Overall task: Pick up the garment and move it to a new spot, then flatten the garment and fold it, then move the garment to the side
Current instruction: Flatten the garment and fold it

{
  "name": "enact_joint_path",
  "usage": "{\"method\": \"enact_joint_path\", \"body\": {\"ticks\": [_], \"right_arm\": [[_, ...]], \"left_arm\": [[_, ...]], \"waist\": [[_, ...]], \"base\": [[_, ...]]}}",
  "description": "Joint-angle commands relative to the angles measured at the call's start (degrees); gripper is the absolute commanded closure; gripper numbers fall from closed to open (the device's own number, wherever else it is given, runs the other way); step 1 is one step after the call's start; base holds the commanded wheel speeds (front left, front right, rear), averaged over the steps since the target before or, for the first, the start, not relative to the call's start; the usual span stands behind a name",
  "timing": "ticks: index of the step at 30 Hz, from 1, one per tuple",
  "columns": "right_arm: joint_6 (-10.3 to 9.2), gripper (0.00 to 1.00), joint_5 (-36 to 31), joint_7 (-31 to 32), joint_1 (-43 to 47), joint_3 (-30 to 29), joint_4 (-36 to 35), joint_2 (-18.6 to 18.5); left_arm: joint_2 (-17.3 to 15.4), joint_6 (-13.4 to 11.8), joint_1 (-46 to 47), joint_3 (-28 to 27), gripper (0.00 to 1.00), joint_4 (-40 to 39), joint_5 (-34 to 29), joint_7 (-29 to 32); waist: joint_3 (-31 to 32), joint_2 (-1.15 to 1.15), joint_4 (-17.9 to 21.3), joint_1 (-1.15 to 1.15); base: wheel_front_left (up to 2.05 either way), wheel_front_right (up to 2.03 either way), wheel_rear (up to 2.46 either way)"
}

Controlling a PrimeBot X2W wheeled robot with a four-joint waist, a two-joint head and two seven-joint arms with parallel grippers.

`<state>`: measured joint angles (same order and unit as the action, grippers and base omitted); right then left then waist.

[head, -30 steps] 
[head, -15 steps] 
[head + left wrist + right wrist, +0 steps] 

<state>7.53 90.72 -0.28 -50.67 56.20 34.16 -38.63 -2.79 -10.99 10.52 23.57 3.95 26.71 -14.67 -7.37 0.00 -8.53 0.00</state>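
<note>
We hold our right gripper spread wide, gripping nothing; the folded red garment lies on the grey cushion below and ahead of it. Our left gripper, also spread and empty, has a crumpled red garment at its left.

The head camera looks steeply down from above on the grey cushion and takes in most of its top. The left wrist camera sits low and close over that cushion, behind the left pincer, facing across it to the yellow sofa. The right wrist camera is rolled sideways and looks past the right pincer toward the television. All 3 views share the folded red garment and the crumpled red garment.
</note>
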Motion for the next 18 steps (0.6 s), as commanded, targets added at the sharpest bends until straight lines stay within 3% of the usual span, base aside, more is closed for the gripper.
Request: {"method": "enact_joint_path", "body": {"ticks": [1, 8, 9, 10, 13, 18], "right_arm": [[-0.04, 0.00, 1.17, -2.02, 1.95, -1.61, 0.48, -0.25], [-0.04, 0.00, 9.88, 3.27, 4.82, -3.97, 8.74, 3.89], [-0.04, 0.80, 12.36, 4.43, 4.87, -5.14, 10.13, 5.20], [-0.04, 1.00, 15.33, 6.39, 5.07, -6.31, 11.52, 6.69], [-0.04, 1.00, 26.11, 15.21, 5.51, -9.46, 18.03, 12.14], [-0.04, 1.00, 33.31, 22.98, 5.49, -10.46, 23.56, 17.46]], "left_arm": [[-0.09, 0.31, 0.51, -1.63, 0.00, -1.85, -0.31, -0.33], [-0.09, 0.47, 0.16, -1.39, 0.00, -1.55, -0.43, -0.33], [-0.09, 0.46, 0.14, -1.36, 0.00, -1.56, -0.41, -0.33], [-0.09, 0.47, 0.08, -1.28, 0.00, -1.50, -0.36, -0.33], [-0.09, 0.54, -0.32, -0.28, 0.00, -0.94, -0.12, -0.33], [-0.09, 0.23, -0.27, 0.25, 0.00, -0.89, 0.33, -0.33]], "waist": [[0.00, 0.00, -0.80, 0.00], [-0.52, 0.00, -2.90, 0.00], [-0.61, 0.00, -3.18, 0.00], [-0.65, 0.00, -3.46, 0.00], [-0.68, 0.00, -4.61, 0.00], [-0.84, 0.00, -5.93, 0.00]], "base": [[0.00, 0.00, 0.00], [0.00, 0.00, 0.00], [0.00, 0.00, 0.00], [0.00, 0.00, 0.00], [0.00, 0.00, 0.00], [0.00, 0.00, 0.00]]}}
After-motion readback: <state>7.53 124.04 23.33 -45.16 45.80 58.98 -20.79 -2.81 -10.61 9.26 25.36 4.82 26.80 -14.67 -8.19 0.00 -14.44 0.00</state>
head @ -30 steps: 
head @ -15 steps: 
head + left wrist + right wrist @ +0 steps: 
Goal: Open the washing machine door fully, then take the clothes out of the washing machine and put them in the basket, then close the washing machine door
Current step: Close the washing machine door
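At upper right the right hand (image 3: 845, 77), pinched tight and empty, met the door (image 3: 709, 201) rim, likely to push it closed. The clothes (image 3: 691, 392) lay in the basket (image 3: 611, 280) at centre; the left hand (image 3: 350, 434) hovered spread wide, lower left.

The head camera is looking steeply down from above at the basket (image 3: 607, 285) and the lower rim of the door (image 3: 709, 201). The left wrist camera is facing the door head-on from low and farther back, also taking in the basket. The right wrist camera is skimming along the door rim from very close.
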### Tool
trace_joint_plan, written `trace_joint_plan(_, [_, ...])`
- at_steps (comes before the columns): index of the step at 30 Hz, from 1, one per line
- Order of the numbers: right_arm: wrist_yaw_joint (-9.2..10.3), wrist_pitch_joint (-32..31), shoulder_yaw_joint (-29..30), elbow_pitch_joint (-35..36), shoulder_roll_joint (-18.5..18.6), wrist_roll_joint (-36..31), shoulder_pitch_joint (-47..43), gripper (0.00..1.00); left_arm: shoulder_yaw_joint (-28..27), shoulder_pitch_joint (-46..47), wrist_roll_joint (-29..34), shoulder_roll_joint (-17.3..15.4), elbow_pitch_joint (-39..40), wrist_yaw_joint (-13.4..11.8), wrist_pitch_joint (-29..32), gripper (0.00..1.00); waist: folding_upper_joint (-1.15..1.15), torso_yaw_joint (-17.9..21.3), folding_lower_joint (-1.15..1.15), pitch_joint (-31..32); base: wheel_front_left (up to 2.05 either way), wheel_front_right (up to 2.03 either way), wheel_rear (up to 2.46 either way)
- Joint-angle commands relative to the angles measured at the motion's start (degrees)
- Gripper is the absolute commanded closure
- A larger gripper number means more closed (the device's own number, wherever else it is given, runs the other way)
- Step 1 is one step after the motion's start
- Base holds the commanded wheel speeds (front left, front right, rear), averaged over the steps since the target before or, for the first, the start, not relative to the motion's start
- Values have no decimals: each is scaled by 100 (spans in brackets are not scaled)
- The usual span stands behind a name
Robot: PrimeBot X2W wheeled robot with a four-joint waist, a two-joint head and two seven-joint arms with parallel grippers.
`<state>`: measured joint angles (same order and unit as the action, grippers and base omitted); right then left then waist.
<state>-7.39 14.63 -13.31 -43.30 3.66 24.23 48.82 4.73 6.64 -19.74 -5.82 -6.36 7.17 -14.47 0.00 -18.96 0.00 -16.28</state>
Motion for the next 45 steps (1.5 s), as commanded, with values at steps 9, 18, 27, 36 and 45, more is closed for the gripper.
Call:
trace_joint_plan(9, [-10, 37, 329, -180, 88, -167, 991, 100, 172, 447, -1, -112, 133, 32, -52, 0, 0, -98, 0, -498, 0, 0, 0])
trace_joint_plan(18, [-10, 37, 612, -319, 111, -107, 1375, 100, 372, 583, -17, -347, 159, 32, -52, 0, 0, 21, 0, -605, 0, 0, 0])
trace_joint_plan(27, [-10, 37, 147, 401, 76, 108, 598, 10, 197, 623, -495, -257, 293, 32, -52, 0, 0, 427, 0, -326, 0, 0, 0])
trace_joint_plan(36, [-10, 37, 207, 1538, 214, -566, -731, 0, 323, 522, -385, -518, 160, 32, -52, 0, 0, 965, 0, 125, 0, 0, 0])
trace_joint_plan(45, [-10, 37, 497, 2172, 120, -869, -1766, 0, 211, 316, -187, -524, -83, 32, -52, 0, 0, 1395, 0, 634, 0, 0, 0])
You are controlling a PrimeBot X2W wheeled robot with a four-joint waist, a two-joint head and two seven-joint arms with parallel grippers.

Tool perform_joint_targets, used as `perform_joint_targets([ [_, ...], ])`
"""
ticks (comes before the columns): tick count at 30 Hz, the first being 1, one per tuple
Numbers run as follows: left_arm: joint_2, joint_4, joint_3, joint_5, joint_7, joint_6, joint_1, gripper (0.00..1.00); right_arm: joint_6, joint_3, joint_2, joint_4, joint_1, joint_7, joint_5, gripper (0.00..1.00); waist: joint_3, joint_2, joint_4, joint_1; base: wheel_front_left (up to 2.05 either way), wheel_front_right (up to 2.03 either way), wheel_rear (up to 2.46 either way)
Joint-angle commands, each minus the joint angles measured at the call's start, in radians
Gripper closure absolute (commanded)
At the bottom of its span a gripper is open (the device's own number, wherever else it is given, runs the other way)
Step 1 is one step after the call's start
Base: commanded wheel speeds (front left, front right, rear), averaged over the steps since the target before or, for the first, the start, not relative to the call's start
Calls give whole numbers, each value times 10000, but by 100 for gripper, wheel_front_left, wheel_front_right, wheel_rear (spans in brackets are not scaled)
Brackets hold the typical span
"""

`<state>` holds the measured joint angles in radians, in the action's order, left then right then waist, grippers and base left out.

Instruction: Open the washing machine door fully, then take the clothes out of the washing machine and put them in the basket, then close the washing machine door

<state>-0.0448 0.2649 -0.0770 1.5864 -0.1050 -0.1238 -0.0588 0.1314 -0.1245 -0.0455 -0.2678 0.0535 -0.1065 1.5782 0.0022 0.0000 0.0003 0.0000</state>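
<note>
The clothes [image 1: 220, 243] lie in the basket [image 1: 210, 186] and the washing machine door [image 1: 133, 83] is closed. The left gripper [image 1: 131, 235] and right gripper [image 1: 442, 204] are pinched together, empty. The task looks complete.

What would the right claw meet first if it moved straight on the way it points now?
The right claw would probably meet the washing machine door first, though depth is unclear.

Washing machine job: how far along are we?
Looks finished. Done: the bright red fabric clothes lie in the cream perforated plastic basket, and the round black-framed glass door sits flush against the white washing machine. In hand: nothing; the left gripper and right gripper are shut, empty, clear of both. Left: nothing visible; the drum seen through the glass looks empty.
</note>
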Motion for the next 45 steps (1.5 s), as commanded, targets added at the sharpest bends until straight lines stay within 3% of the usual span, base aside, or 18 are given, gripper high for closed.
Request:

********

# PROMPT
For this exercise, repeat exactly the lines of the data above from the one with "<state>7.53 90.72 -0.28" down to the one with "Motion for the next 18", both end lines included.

# WORKED SOLUTION
<state>7.53 90.72 -0.28 -50.67 56.20 34.16 -38.63 -2.79 -10.99 10.52 23.57 3.95 26.71 -14.67 -7.37 0.00 -8.53 0.00</state>
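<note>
We hold our right gripper spread wide, gripping nothing; the folded red garment lies on the grey cushion below and ahead of it. Our left gripper, also spread and empty, has a crumpled red garment at its left.

The head camera looks steeply down from above on the grey cushion and takes in most of its top. The left wrist camera sits low and close over that cushion, behind the left pincer, facing across it to the yellow sofa. The right wrist camera is rolled sideways and looks past the right pincer toward the television. All 3 views share the folded red garment and the crumpled red garment.
</note>
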Motion for the next 18 steps (0.6 s), as commanded, targets added at the sharpest bends until straight lines stay within 3% of the usual span, base aside, more is closed for the gripper.

This output is complete.